Desert Plant Adaptations (IV) ~ Leaf Adaptations

Getting back to my series on desert plant adaptations, let’s discuss some of the ways that leaves have adapted to help plants survive the hot and dry conditions of the desert wadis.

Besides dropping all of their leaves like drought-deciduous plants, some plants simply have smaller or fewer leaves. Smaller leaves means there is less surface area open to the wind and sun, and so less water is lost through transpiration. Semi-shrubs and shrubs may have large leaves in the winter that are shed during the dry season and are replaced with smaller leaves in the summer. Artemisia herba-alba and Phlomis aurea both have smaller summer leaves.

Another strategy that helps conserve water is folding or rolling up the leaves so that the stomata are facing inwards, reducing the surface area subject to transpiration. This adaptation is employed by Helianthemum species, Fumana thymifolia, and many perennial grasses.

But it’s not just transpiration that leads to water loss. Leaves also lose water through their cell walls. To combat this, the leaves of some desert plants have a waxy coating or a thick cuticle, the film covering the surface, which helps seal in and protect moisture already in the leaves. Most xerophytes have a thick cuticle.

Hair on the leaves and stems also helps reduce water loss by providing shade and trapping water vapor near the plant’s surface. Artemisia herba-alba, Phlomis spp., Majorana syriaca, and other plants utilize this adaptation.

Plants needs energy from the sun to photosynthesize. What energy they don’t use to make food is used to heat the leaf up. That is very useful for plants growing in cold climates whose leaves need to be a bit warmer to photosynthesize but not so necessary for desert plants, which must reflect some of this solar radiation or risk over-heating. How do they do this? Some plants, like Capparis sinaica, have a waxy coating on their summer leaves which gives them a lighter – and more reflective – color than their winter leaves.

Leaves of Atriplex species also have a different color depending on the season, but they don’t use a waxy coat. Instead, the leaves are covered in vesicular hairs that contain a salty solution. In the winter, the hairs are full and transparent, allowing more absorption of the sun’s energy. In the summer, the water evaporates and the hairs dry out causing the leaves to be a lighter color that reflects the sun’s rays.

You can read more about each of the species photographed above in my book. In the next post in this series, we’ll learn about stem adaptations. Stay tuned!

Desert Plant Adaptations (I) ~ Succulence

Plants that have adapted to living in dry habitats are called xerophytes, and they are the characteristic plants of deserts and semi-deserts. Over the next few weeks, I’ll be explaining some of the adaptations that allow them to survive in such a harsh desert environment. And it is harsh! Besides the limited supply of water, these plants must also survive high daytime temperatures, high levels of solar radiation, high levels of salinity, and strong winds. Water, however, is the most important ingredient in their lives and they must prevent water loss and overheating to survive. In general, to overcome these obstacles, desert plants can be classified into three main groups according to how they deal with the drought conditions – succulence, drought-deciduous, and drought-escaping. Today, I’ll talk about succulence.

Succulence is the ability of plants to store water in their leaves, stems, and/or roots. Cacti are a classic example. Succulent plants have shallow roots, allowing them to quickly absorb any available moisture, including dew.
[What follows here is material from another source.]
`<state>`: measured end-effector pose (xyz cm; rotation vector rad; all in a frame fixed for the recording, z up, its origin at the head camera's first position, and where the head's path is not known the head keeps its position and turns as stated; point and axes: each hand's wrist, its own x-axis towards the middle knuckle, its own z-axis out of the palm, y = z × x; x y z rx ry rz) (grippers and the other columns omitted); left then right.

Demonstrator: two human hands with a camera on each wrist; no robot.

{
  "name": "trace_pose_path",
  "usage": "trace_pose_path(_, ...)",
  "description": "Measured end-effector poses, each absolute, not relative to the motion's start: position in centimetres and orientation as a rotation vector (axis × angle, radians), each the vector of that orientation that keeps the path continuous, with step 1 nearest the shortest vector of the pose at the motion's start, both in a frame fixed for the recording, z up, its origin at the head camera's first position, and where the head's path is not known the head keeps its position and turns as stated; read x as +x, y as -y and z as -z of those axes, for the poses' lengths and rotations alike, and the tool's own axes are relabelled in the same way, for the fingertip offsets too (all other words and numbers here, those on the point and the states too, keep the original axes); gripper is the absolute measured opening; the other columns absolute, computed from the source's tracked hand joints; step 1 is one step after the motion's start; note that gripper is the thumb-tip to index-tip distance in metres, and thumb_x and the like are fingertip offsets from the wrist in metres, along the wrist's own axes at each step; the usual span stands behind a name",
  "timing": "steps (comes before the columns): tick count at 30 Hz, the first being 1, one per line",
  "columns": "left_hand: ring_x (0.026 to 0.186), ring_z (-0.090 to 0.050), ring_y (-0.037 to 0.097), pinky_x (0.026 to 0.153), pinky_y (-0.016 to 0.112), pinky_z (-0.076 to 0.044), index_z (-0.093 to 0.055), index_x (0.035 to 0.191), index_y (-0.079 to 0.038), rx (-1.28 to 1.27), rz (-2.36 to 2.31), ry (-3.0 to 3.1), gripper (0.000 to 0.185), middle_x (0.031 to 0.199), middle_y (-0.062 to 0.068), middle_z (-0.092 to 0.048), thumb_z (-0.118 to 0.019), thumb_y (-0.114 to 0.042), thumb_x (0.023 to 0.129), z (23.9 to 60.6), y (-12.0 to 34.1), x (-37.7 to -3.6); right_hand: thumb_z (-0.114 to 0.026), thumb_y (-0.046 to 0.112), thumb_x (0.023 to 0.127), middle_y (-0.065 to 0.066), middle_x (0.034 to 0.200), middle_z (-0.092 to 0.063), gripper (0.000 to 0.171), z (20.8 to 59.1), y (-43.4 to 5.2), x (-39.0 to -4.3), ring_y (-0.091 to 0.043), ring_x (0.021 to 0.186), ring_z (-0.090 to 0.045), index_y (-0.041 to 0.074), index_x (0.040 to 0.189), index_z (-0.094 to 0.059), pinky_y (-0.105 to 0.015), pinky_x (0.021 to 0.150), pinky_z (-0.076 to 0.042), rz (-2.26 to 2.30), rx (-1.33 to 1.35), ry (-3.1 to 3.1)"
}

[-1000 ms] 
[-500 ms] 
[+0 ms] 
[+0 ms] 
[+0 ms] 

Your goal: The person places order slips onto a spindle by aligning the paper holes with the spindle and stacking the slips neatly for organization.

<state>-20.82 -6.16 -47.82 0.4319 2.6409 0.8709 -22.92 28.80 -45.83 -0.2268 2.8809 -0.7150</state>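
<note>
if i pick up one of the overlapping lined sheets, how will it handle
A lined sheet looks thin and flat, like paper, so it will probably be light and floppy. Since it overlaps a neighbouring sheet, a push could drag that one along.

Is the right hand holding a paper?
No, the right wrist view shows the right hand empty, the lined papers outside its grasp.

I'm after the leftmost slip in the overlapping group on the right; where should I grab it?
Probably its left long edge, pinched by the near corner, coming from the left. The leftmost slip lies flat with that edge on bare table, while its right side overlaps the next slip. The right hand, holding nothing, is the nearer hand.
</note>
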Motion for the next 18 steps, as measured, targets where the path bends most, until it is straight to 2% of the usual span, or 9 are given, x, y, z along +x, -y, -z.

These plants can begin to grow 24 – 48 hours after rain. You may have noticed that there aren’t many cacti growing in the wadis of South Sinai, but there several species of succulents.

Species with Succulent Leaves

If you think back to your high school biology class, you’ll recall that photosynthesis is the process that allows plants to use the sun’s energy to convert carbon dioxide (CO2) and water into sugar. Basically, it’s how plants make their food. There are pores, called stomata, on the leaves that open and close to absorb carbon dioxide from the air and release oxygen. When these stomata open and close, water vapor is also released and evaporated. This release of water is called transpiration. It’s similar to sweating in humans and can help cool the plant. And we know that if we sweat a lot, we should drink more water to stay hydrated. However, desert plants do not receive a lot of rain to replace this lost water. So they have adapted to conserve as much water as possible.

Species with Succulent Stems

One way succulents do this is to use a different type of photosynthesis, one that allows the plants to make food without losing a lot of water to transpiration. It’s called crassulacean acid metabolism, or CAM photosynthesis. Plants that use CAM open their stomata at night when temperatures are cooler and keep them closed during the day. Instead of using sunlight to convert the CO2 to food right away, plants store the CO2 they absorbed at night as crassulacean acid. As the day begins and the temperature starts to rise, the acid is changed back into carbon dioxide and then used in photosynthesis. This allows the plants to conserve water and use it to make food instead of losing it to evaporation.